● WORK TO COMPLETE:
Both the line containing "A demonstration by" and the line containing "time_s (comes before" belong to the span. Output exactly that span from the listing below, and nothing outside it.

----------------

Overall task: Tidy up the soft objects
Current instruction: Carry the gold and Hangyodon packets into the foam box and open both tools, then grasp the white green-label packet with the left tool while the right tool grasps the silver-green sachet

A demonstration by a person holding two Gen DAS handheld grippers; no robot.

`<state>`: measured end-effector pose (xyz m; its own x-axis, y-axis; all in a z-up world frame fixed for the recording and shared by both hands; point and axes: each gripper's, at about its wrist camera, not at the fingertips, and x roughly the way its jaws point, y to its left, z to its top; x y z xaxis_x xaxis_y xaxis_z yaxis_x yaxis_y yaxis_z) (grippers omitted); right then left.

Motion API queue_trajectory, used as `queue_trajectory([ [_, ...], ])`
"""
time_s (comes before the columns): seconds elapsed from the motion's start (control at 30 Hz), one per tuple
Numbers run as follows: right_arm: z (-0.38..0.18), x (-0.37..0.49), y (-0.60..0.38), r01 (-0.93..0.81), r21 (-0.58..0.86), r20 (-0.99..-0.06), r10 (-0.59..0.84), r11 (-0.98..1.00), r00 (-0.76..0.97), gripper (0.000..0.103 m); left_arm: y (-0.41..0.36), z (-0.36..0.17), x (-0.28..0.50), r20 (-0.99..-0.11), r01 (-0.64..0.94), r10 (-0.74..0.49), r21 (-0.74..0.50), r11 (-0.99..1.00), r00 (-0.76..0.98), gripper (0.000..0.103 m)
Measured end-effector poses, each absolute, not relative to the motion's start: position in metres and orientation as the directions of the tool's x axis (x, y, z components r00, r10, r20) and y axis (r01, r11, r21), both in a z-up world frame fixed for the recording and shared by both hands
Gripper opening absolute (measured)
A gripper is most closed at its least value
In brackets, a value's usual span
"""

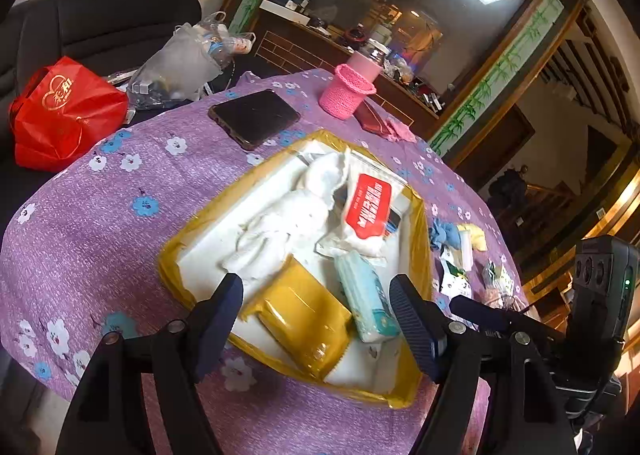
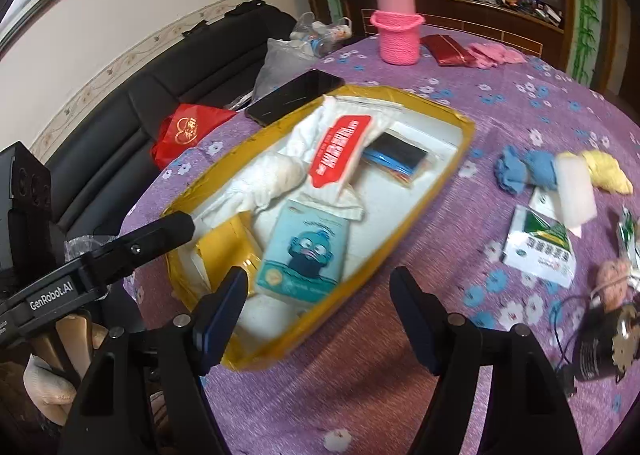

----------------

● OUTPUT:
A demonstration by a person holding two Gen DAS handheld grippers; no robot.

`<state>`: measured end-effector pose (xyz m; its own x-axis, y-axis; all in a z-up world frame fixed for the recording and shared by both hands; point and axes: each gripper's, at about its wrist camera, not at the fingertips, and x roughly the way its jaws point, y to its left, z to its top; x y z xaxis_x xaxis_y xaxis_z yaxis_x yaxis_y yaxis_z) (grippers omitted); right then left.

Motion API queue_trajectory, used as `queue_trajectory([ [_, ...], ])`
"""
time_s (comes before the columns): seconds elapsed from the motion's start (control at 30 Hz), one per tuple

This output has come to an end.